Welche Bedeutung hat dieser Auftritt für Sie und was können Sie uns bereits über das Programm von «Mozart & Mahler» verraten?Es ist mir eine große Freude, dieses Programm zum Abschluss meiner Zeit als Chefdirigent des Tonkünstler-Orchesters zu dirigieren. Für das Klavierkonzert von Wolfgang Amadeus Mozart dürfen wir den japanischen Superstar Kyohei Sorita als Solisten begrüßen. Er war schon öfters zu Gast beim Tonkünstler-Orchester, zuletzt 2023, als er mit großem Erfolg Sergej Rachmaninows drittes Klavierkonzert spielte. Auch eine CD mit dem dritten Klavierkonzert von Sergej Prokofjew haben wir gemeinsam aufgenommen. Ich selbst bin schon dutzende Male mit Kyohei Sorita aufgetreten, wir stehen uns auch privat sehr nahe.
Gustav Mahlers fünfte Symphonie ist ein denkwürdiges Stück, mit dem Tonkünstler-Orchester sind wir damit auf Tournee durch Deutschland gegangen.

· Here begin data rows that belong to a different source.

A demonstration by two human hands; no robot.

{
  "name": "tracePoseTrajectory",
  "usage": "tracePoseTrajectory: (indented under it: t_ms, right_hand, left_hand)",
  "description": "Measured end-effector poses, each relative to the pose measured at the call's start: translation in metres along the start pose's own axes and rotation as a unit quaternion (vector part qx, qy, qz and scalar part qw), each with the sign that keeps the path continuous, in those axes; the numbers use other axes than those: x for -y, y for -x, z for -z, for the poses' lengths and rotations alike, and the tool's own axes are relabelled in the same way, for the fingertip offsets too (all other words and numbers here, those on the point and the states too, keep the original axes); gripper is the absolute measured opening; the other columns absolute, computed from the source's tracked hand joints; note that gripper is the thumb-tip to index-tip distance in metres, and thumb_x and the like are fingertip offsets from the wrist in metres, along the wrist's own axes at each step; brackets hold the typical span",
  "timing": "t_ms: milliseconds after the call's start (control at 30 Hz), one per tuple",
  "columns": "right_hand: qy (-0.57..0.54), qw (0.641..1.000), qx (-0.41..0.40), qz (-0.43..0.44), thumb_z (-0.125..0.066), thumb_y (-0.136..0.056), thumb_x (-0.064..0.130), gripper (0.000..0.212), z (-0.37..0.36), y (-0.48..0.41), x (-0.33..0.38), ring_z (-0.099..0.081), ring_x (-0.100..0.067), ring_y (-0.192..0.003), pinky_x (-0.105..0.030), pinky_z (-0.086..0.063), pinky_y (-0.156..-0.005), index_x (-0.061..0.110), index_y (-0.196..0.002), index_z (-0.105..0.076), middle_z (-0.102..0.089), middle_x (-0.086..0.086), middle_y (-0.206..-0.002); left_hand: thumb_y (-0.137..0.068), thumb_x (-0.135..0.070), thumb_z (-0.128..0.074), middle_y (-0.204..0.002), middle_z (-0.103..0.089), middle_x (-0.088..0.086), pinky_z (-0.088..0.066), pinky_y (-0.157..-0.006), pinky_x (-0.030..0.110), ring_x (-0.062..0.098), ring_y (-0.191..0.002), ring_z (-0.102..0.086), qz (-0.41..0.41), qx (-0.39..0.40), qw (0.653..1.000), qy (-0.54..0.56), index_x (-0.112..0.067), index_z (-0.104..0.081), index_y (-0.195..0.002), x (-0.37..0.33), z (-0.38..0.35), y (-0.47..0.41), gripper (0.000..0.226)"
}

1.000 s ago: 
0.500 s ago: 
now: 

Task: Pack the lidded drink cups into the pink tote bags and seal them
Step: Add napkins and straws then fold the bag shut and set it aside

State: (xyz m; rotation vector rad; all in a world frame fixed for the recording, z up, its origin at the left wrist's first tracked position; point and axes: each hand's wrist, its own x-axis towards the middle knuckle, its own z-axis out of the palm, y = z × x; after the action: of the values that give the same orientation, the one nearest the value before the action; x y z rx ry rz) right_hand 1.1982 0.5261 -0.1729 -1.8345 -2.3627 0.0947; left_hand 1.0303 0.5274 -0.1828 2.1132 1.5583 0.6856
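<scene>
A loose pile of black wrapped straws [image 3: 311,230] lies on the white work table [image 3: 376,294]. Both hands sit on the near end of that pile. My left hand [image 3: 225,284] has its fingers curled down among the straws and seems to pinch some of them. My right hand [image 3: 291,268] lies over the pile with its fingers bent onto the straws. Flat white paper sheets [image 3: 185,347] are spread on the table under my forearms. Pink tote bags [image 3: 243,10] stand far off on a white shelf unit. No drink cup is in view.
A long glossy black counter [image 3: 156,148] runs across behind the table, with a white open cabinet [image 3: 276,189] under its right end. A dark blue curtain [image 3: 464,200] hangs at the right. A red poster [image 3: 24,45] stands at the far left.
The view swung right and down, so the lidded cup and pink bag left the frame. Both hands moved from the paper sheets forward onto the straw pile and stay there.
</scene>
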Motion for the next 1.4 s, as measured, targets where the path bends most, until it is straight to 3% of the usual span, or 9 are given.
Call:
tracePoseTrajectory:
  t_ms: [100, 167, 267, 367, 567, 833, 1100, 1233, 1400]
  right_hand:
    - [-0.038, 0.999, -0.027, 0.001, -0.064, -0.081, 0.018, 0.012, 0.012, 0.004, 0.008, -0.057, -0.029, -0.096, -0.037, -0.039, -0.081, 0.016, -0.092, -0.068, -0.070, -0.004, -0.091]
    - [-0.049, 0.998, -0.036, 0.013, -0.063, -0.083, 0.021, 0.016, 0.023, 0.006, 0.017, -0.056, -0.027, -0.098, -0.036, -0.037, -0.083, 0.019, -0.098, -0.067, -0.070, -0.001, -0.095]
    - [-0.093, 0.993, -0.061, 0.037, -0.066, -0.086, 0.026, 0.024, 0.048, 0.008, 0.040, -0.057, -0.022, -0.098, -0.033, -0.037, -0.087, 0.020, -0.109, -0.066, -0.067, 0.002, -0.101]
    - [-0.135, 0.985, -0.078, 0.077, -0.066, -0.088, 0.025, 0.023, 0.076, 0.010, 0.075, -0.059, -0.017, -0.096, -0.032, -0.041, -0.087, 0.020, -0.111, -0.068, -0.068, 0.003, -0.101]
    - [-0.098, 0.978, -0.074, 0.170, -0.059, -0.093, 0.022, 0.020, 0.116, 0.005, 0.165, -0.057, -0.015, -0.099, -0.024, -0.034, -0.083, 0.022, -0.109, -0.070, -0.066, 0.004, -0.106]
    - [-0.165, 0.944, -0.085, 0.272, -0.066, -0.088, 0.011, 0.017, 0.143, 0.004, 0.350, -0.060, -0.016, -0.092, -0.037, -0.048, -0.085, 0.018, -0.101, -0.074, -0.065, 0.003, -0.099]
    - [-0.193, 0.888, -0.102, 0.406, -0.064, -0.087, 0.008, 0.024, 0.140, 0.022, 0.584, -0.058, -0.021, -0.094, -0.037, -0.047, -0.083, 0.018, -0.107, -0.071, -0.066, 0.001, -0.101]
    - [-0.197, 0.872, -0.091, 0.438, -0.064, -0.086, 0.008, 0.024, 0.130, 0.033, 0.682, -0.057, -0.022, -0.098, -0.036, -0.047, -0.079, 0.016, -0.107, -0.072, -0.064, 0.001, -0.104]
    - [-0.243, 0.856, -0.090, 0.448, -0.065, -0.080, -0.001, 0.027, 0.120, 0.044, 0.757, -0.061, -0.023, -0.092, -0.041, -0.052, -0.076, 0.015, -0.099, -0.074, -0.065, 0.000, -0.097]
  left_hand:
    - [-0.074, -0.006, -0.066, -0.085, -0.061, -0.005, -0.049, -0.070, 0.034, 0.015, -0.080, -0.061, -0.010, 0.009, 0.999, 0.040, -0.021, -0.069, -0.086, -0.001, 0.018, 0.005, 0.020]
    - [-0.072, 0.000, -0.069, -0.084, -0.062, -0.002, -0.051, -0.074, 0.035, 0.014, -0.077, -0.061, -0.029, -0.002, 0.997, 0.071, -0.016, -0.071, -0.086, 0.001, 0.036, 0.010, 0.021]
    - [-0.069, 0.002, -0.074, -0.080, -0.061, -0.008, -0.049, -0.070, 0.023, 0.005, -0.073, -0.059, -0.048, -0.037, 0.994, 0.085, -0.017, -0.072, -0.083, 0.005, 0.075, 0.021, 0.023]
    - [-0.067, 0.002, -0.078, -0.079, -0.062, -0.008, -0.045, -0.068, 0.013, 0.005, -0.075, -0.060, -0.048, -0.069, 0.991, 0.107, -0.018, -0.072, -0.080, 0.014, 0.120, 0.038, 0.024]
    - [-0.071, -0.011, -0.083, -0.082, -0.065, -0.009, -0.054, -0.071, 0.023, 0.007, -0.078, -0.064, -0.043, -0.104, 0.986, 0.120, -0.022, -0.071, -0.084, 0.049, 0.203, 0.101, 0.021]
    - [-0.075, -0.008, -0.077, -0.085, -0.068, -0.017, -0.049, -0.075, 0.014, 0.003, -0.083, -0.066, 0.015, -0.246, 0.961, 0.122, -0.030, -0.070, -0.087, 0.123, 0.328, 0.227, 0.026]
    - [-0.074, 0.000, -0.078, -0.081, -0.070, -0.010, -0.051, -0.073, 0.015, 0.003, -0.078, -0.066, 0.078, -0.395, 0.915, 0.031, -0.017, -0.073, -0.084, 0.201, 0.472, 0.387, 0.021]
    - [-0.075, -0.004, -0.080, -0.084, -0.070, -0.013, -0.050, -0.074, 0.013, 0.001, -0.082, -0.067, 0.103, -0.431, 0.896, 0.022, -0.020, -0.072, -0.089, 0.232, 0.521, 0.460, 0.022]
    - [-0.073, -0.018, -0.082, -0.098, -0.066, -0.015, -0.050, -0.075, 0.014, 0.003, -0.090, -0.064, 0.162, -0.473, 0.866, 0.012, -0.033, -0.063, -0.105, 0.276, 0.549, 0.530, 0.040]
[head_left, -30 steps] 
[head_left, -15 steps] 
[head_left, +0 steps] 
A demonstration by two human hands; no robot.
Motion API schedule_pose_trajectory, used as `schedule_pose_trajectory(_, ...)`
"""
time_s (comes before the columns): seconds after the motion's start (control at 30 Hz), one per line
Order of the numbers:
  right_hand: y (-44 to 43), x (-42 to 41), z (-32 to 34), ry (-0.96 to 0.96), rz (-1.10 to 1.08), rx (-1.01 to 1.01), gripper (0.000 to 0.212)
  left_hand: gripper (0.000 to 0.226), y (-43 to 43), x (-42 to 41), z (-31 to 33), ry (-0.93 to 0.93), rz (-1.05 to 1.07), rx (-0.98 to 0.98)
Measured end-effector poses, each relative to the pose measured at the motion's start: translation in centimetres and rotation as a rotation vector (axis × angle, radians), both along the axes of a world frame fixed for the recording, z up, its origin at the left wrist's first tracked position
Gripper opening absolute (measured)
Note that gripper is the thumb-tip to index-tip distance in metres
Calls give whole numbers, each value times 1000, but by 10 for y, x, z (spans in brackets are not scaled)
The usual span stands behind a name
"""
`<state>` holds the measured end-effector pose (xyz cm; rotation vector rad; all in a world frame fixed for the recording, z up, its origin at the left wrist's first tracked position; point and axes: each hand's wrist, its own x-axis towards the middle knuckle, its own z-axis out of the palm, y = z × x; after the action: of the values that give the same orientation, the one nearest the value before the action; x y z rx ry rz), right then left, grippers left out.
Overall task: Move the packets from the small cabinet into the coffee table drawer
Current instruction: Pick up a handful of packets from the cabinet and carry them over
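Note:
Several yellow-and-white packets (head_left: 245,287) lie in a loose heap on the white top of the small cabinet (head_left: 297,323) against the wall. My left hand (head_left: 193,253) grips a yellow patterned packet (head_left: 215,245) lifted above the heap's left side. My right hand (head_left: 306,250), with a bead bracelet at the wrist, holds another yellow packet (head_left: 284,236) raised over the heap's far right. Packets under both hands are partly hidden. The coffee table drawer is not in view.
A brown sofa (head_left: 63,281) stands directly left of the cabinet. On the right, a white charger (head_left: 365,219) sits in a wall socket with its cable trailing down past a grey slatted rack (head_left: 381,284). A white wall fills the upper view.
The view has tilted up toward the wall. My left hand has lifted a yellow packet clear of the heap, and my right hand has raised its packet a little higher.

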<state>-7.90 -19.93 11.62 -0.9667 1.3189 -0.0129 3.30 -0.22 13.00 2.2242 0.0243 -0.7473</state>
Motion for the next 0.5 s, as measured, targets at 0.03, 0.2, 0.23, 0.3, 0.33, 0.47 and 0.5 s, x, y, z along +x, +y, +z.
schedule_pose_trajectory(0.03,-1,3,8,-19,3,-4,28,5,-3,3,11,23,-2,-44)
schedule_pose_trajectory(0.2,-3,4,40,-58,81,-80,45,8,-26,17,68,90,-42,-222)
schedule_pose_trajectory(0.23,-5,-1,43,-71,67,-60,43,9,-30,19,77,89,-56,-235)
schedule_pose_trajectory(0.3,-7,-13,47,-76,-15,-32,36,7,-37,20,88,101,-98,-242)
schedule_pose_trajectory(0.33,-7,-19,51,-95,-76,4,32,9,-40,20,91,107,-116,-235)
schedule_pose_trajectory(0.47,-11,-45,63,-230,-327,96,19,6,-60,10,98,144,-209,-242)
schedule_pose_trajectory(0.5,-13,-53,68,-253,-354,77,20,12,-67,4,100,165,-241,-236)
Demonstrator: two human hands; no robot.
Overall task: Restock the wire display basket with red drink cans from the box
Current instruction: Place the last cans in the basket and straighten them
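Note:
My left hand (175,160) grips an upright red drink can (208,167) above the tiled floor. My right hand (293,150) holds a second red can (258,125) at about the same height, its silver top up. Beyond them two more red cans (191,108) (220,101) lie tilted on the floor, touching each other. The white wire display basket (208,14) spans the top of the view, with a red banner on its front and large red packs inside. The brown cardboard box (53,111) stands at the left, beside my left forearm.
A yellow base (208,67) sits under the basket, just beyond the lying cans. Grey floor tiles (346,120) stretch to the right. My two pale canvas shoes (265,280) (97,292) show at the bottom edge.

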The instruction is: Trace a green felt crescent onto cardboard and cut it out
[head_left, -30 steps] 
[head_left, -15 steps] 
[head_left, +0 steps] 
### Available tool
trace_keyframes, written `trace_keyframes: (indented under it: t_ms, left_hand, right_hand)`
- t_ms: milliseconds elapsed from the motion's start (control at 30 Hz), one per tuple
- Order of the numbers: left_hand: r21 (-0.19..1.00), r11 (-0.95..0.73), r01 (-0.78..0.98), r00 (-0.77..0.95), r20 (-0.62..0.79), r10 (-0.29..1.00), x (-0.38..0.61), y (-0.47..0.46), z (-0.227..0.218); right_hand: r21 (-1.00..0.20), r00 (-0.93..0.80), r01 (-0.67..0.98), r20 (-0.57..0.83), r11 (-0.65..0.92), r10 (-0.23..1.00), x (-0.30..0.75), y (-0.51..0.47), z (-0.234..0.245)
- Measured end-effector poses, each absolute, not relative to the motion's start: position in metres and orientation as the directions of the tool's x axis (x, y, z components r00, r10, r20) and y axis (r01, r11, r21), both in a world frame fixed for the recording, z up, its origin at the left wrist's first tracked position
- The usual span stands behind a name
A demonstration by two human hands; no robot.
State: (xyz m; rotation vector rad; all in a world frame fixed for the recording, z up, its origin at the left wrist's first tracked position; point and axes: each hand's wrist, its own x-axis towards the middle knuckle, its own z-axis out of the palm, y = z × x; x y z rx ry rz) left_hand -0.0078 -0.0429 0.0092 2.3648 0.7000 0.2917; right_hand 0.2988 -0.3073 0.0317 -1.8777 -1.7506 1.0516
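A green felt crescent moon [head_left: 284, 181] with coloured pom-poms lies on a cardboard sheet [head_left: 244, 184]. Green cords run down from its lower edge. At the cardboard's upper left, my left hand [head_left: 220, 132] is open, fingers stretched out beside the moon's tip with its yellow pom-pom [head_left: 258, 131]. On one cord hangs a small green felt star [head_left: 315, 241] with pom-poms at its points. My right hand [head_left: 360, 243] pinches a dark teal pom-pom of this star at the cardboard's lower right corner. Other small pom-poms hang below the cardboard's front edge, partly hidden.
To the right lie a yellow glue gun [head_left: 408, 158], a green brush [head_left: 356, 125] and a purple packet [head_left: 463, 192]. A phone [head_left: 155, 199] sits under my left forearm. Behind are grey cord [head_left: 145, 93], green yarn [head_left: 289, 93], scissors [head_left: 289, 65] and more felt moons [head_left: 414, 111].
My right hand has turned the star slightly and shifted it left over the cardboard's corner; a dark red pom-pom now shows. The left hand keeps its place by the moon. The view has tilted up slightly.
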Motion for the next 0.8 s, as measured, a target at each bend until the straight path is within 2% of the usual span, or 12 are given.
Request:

Mit Mahler, insbesondere mit seiner Fünften, kann das Orchester seine Fähigkeiten perfekt entfalten; sie erfordert einen dichten und detaillierten Klang. Dieses großartige Werk bringe ich in das letzte Konzert in meinem geliebten Grafenegg mit. Der Abend wird vom enormen Können der Musikerinnen und Musiker des Tonkünstler-Orchesters geprägt sein – und von der großen Freundschaft, die sich in zehn Jahren zwischen mir und dem Tonkünstler-Orchester entwickelt hat.
«Es ist mir eine große Freude, dieses Programm zum Abschluss meiner Zeit als Chefdirigent des Tonkünstler-Orchesters zu dirigieren. [...] Der Abend wird vom enormen Können der Musikerinnen und Musiker des Tonkünstler-Orchesters geprägt sein – und von der großen Freundschaft, die sich in zehn Jahren zwischen mir und dem Tonkünstler-Orchester entwickelt hat.»
Mit welchen 3 Worten würden Sie Ihre Zeit als Chefdirigent der Tonkünstler mit all Ihren Auftritten in Grafenegg beschreiben?
Natur, Schönheit und Liebe.
Yutaka Sado's Selection
Sind Sie neugierig, welche Musik Yutaka Sado in seiner Freizeit gerne hört? In seiner eigens zusammengestellten Playlist stellt er seine Lieblings-Werke vor und erklärt, was diese für ihn bedeuten.
Welche Musik hat Sie alsMusiker besonders beeinflusst und begleitet?
Ludwig van Beethoven: Symphonie für Soli, Chor und Orchester Nr. 9 d-Moll op. 125, 4. Satz: Finale. Presto – Allegro assai
Ich dirigiere schon seit vielen Jahren, entdecke aber immer noch etwas Neues und habe das Gefühl, dass Musik eine Botschaft an die heutige Welt ist. Ludwig van Beethovens neunte Symphonie ist ein aufmunterndes Werk für unsere Gegenwart, das uns auffordert, eine friedliche Welt anzustreben und nicht aufzugeben, auch wenn die «Freude», die Menschen auf der ganzen Welt vereint, nicht leicht zu verwirklichen ist.
Welche Musik inspiriert Sie besonders?
Pjotr Ilijitsch Tschaikowski: Symphonie Nr. 5 e-Moll op. 64, 4. Satz: Finale. Andante maestoso – Allegro vivace
Dieser Satz beginnt mit einem heroischen Thema, das am Ende sehr stolz klingt. Es ist voll von den wahren Freuden der Orchestermusik.
Welche Komposition würden Sie auf eine einsame Insel mitnehmen?
Keith Jarrett: «The Köln Concert»
Dieses Stück ist ein Moment, für den der Gott der Musik herabgestiegen sein muss.
Welche Musik hören Sie, um sich zu entspannen?
Gustav Mahler: Symphonie Nr. 5 cis-Moll, 4. Satz: Adagietto
Einfach wunderschön: Nostalgie, Liebe, Verzweiflung usw. sind Gefühle, die im Inneren verborgen sind – aber die Energie ist überwältigend.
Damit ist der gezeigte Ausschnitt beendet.